▶ _About this task_: Although the data below holds other lines too, output only those from the line with "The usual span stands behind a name" up to and including the line with "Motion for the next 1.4", exactly as they appear.

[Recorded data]
◇ ◇ ◇

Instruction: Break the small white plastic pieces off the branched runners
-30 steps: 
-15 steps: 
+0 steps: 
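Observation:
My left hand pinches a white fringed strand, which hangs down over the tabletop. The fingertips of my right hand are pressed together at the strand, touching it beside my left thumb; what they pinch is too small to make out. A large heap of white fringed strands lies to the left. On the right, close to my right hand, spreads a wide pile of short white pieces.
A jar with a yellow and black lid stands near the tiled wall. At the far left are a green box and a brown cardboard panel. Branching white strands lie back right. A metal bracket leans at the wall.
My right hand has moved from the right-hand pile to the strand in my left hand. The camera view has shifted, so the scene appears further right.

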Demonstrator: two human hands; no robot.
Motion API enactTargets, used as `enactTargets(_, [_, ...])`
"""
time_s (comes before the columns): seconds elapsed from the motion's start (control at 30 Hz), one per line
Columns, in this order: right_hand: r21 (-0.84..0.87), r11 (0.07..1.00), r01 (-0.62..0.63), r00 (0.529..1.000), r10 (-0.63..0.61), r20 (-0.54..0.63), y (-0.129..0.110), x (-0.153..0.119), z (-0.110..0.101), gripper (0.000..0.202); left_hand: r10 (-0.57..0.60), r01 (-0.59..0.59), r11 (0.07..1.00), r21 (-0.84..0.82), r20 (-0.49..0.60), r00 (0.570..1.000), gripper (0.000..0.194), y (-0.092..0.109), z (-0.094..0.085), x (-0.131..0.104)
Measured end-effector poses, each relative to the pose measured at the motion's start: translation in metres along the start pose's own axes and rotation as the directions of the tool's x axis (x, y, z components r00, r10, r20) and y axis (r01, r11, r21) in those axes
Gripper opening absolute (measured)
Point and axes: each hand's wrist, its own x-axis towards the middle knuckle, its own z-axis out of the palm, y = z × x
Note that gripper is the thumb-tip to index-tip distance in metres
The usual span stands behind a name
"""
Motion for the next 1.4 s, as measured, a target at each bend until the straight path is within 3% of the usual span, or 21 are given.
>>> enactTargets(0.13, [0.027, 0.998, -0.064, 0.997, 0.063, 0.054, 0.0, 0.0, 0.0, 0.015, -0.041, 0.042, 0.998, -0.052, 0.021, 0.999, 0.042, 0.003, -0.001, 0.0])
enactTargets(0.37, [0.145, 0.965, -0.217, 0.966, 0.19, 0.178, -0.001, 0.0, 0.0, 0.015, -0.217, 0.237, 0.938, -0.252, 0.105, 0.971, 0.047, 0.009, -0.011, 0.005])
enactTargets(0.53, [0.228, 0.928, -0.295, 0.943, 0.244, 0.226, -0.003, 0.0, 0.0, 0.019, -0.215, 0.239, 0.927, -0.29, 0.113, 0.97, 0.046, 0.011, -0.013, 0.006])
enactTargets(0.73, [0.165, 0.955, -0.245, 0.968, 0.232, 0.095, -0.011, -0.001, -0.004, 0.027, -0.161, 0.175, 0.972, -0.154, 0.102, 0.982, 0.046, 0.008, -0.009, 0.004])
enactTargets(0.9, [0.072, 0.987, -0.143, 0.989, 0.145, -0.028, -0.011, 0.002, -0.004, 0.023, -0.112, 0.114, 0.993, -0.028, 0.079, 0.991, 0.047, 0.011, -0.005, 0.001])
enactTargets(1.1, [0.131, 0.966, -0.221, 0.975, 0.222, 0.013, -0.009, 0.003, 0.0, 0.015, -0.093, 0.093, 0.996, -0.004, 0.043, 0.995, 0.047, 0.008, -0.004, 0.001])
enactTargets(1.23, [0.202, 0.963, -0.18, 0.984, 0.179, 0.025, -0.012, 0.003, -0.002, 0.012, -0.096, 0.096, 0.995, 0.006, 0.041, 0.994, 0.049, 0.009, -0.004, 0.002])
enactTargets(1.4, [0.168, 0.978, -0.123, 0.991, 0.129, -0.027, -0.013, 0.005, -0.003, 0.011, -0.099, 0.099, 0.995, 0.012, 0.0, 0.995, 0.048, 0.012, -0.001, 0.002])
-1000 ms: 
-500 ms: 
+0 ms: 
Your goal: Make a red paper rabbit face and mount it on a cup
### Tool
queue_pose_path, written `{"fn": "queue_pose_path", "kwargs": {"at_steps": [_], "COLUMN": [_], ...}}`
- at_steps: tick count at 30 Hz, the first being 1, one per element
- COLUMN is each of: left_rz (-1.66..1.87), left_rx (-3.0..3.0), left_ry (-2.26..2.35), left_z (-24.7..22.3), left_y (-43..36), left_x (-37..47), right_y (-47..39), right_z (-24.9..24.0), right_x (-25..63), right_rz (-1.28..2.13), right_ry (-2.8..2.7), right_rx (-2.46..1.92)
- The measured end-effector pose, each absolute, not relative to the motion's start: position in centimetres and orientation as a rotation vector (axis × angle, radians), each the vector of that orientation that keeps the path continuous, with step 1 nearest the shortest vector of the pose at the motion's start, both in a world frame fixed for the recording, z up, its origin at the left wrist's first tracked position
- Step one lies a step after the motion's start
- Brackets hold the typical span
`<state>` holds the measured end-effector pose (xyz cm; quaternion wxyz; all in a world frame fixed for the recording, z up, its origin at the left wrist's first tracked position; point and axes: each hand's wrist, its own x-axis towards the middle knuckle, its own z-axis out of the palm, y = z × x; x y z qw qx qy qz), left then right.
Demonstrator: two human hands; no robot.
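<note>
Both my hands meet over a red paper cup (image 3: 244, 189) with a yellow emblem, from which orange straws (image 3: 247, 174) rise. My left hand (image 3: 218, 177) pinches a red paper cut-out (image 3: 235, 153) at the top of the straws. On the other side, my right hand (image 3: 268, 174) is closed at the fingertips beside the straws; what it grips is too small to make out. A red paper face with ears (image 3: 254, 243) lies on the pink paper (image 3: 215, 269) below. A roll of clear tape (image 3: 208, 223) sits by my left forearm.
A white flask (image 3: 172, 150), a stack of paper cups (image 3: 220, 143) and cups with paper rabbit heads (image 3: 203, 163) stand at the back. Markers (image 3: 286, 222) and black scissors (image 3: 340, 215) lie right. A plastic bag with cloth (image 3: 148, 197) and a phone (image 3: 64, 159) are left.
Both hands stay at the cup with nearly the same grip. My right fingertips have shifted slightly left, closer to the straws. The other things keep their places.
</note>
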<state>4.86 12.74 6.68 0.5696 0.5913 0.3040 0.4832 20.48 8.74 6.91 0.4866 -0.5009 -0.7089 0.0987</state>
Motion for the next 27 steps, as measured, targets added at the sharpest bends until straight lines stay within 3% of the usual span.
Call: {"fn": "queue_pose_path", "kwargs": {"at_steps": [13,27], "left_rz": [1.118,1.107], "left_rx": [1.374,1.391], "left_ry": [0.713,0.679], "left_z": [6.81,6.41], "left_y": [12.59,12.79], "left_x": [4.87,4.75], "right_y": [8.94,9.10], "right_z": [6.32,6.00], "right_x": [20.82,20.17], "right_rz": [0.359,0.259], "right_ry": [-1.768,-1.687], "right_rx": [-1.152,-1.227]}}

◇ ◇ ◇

▶ _Reply to the task_:
The usual span stands behind a name
"""
Motion for the next 1.4 s, as measured, a target at each bend until the straight path is within 3% of the usual span, or 21 are given.

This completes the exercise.